▶ _Exercise aim_
Every line in the entries that holds "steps" should be identified and copied.

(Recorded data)
++++++++++

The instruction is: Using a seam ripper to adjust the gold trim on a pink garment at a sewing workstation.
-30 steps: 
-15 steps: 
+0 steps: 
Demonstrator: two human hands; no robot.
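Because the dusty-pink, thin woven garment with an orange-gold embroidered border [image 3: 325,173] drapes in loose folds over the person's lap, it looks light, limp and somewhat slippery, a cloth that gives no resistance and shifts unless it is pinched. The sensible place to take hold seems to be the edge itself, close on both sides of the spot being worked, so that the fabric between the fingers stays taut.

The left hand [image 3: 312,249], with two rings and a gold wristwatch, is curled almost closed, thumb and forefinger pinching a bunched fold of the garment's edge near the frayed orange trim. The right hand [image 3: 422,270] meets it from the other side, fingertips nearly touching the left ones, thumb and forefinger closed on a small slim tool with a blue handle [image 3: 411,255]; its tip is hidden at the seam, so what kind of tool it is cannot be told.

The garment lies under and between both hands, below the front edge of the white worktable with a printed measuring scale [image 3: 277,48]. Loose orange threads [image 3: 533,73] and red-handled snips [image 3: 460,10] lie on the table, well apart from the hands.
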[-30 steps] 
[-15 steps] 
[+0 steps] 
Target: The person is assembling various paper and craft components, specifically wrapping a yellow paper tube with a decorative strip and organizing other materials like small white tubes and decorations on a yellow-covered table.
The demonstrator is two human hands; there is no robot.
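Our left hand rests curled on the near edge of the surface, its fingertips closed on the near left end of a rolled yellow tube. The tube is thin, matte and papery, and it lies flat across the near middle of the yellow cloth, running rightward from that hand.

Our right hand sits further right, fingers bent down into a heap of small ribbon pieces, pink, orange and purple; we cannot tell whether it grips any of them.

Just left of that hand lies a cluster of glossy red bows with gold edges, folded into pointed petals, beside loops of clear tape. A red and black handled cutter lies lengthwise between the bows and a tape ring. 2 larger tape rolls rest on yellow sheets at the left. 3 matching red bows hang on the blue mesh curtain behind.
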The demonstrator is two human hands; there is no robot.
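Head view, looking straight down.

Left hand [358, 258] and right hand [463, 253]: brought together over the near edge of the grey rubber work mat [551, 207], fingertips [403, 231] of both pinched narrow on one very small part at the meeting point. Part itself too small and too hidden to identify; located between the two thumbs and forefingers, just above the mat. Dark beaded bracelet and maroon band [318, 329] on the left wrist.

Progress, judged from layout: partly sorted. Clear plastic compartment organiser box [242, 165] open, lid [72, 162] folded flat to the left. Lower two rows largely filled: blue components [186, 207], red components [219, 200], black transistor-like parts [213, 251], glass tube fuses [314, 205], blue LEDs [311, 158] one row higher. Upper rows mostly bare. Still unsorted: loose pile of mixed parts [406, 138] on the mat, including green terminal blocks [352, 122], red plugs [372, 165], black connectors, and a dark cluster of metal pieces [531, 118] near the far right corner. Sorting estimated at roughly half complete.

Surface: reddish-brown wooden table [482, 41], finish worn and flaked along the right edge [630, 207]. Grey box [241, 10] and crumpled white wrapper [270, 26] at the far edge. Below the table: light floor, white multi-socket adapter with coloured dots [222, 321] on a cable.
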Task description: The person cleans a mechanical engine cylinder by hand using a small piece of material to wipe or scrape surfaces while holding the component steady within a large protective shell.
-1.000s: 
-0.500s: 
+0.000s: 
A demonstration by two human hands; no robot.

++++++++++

▶ _Solution for this task_
-30 steps: 
-15 steps: 
+0 steps: 
[-30 steps] 
[-15 steps] 
[+0 steps] 

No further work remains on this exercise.